Colonie hygiénique, tolérance/résistance au varroa, colonies/reines VSH ou SMR… Alors que les propositions commerciales se multiplient, promettant de telles caractéristiques sur les « produits », Info-Reines vous propose de faire le point sur ce que ces termes signifient et sur ce que chacun impose comme méthode de « production ».
Article publié dans Info-Reines n° 146 – deuxième trimestre 2024
Un peu de vocabulaire
Il ne s’agit pas ici de rédiger un article scientifique, pas plus que de décrire de façon détaillée des techniques permettant de sélectionner certains caractères de résistance au varroa ; pour cela le lecteur aura des renvois vers d’autres articles.
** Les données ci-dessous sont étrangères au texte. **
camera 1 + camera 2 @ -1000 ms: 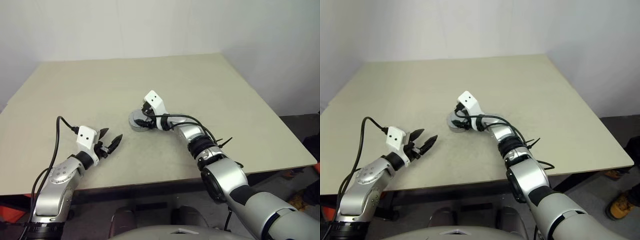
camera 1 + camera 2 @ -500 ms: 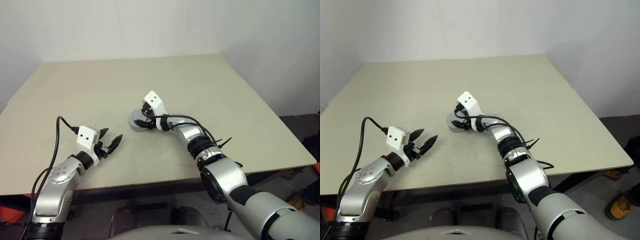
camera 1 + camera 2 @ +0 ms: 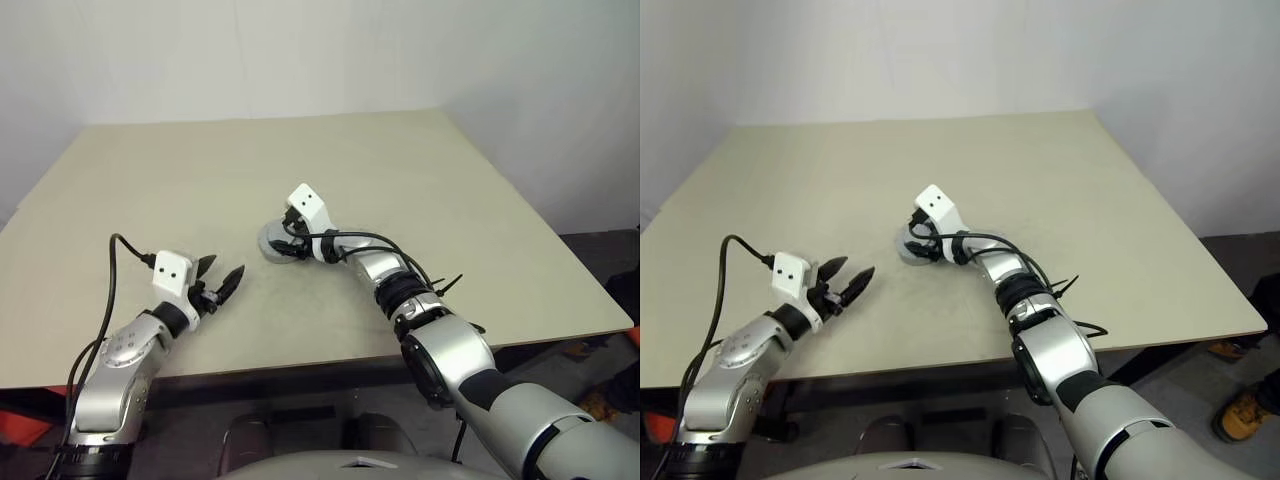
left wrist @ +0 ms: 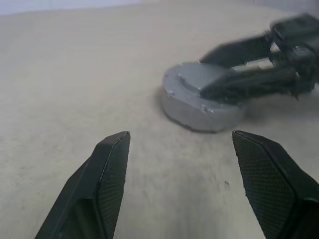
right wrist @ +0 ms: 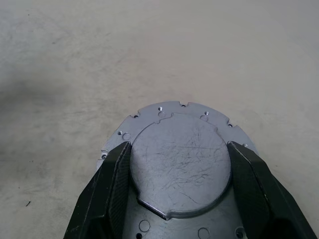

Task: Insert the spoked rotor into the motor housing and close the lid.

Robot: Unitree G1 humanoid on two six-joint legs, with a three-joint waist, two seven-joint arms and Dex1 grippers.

Il s’agit ici de mettre en perspective ce qui est commercialement proposé, et ce que cela sous-entend comme espoirs pour l’acheteur de reines, avec tous les aléas potentiels encourus.
Colonie hygiénique
Il s’agit d’un comportement : une colonie dont les abeilles (ou plus exactement un nombre suffisant d’abeilles de la colonie) sont capables de reconnaître le couvain malade ou infesté par un agent pathogène et d’éliminer ce couvain malade.
Résistance/tolérance au varroa
La résistance est la capacité pour une colonie de limiter la reproduction du parasite par rapport à la population de la colonie ; alors que la tolérance est la capacité de la colonie de s’adapter pour limiter les dégâts du parasite.
SMR (Suppressed Mite Reproduction ou Suppression de la Reproduction du Varroa)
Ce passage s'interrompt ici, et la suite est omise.